Required action:
Beginning with the first line, please repeat the entries exactly and end on the line that contains "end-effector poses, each".

Source records:
⟨

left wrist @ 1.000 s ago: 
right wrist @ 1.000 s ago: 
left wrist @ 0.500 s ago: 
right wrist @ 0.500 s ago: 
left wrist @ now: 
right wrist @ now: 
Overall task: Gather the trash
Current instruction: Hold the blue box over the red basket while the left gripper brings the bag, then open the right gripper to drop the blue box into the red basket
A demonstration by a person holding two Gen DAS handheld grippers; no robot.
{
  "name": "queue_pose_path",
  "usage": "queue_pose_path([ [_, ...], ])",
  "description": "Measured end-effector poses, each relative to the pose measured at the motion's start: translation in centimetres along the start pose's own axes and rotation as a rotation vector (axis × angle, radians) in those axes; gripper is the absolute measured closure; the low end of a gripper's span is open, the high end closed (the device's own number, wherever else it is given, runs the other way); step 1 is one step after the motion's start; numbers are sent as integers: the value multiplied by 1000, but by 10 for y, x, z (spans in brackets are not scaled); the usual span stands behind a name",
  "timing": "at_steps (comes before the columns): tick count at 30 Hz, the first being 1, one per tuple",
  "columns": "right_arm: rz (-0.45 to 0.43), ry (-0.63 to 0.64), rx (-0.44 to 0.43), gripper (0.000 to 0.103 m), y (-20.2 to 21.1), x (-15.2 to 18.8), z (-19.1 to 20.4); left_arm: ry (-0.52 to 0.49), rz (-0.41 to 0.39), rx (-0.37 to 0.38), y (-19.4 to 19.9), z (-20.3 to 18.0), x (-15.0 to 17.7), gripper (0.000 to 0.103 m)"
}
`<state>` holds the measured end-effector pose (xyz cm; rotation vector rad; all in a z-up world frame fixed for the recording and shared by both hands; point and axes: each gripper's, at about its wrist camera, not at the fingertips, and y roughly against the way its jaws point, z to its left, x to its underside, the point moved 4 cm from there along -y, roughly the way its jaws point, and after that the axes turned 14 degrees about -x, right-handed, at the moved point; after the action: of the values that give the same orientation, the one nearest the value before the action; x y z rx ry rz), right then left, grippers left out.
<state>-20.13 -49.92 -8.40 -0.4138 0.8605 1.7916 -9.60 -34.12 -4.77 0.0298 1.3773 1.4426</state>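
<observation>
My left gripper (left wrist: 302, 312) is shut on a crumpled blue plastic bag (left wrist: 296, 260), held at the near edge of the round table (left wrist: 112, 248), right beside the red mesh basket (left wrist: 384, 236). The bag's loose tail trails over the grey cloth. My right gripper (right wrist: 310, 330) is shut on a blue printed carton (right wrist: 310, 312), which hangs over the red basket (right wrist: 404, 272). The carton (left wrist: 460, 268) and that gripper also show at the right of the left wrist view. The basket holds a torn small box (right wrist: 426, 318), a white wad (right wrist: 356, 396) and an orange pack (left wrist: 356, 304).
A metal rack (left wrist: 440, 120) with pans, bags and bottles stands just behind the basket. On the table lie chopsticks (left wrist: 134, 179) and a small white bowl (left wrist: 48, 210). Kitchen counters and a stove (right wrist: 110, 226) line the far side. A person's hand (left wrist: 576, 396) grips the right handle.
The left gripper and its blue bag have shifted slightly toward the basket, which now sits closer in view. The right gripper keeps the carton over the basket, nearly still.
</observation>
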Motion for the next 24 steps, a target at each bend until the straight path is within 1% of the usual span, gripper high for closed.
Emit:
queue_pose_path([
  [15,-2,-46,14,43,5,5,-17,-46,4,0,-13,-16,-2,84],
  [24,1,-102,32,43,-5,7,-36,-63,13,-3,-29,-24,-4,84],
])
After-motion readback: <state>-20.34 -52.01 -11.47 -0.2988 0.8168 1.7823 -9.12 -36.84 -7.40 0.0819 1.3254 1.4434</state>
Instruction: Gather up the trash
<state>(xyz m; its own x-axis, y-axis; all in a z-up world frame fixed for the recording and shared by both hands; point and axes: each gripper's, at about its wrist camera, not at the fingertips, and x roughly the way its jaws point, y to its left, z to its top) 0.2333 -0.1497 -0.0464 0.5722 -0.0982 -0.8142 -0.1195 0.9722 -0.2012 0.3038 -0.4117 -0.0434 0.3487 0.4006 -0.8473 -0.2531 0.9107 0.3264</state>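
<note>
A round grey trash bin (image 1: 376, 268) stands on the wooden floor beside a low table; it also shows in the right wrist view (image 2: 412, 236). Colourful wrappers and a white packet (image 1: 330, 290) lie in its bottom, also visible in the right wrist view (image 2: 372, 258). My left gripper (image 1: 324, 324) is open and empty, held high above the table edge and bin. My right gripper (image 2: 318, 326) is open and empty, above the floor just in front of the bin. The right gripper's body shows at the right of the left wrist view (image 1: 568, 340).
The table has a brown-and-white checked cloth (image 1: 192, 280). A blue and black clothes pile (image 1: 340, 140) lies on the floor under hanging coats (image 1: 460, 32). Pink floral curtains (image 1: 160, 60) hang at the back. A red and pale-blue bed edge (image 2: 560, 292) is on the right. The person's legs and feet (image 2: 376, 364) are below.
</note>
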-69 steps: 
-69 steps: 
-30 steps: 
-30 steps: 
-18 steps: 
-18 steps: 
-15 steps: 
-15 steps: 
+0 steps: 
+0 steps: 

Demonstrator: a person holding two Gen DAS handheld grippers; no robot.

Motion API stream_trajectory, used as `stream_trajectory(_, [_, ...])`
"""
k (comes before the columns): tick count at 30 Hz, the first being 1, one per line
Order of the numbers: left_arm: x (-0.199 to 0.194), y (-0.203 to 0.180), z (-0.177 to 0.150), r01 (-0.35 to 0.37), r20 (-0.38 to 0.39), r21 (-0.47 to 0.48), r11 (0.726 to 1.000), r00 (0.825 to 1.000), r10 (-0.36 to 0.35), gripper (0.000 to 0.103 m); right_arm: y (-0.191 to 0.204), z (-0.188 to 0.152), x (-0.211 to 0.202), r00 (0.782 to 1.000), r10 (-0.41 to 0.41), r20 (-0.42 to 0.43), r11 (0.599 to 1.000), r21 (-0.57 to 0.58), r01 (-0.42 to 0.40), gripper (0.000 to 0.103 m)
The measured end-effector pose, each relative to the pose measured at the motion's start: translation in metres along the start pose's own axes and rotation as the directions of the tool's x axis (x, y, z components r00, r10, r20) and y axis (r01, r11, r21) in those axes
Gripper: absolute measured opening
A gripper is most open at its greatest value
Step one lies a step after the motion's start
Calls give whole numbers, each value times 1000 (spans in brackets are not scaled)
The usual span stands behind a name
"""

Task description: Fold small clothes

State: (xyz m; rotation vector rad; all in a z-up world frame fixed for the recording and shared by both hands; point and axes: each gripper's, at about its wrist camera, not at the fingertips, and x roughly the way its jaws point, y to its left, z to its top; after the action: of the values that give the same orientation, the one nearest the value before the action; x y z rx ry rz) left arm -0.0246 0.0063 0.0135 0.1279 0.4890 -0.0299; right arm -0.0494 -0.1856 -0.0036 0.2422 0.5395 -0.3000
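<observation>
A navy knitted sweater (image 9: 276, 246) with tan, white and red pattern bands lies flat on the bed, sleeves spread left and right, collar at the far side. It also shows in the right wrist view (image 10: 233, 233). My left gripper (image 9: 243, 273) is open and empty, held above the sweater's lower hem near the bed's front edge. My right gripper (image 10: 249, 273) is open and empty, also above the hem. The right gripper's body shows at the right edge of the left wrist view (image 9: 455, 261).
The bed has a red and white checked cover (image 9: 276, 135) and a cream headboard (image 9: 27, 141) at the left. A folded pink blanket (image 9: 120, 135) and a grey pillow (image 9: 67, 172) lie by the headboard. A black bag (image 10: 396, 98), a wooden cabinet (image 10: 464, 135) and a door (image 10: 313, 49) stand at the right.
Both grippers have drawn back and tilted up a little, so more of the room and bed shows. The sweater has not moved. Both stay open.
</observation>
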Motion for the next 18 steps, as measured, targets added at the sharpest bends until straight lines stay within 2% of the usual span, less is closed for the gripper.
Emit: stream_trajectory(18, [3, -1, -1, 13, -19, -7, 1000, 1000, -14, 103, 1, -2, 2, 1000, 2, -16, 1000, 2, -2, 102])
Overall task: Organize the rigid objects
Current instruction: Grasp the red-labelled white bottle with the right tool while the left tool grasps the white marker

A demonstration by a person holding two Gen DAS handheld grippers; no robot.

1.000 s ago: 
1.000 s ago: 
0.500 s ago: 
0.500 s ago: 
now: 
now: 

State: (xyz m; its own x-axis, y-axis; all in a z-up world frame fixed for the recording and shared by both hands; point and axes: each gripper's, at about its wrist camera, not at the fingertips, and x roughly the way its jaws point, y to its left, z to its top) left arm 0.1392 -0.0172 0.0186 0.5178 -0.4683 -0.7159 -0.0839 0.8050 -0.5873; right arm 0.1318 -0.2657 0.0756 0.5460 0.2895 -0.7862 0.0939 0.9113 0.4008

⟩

Exercise answer:
left wrist @ 1.000 s ago: 
right wrist @ 1.000 s ago: 
left wrist @ 0.500 s ago: 
right wrist @ 0.500 s ago: 
left wrist @ now: 
right wrist @ now: 
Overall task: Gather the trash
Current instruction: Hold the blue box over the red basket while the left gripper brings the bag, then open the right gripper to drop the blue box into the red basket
A demonstration by a person holding two Gen DAS handheld grippers; no robot.
{
  "name": "queue_pose_path",
  "usage": "queue_pose_path([ [_, ...], ])",
  "description": "Measured end-effector poses, each relative to the pose measured at the motion's start: translation in centimetres along the start pose's own axes and rotation as a rotation vector (axis × angle, radians) in those axes; gripper is the absolute measured closure; the low end of a gripper's span is open, the high end closed (the device's own number, wherever else it is given, runs the other way); step 1 is one step after the motion's start; numbers are sent as integers: the value multiplied by 1000, but by 10 for y, x, z (spans in brackets are not scaled); the usual span stands behind a name",

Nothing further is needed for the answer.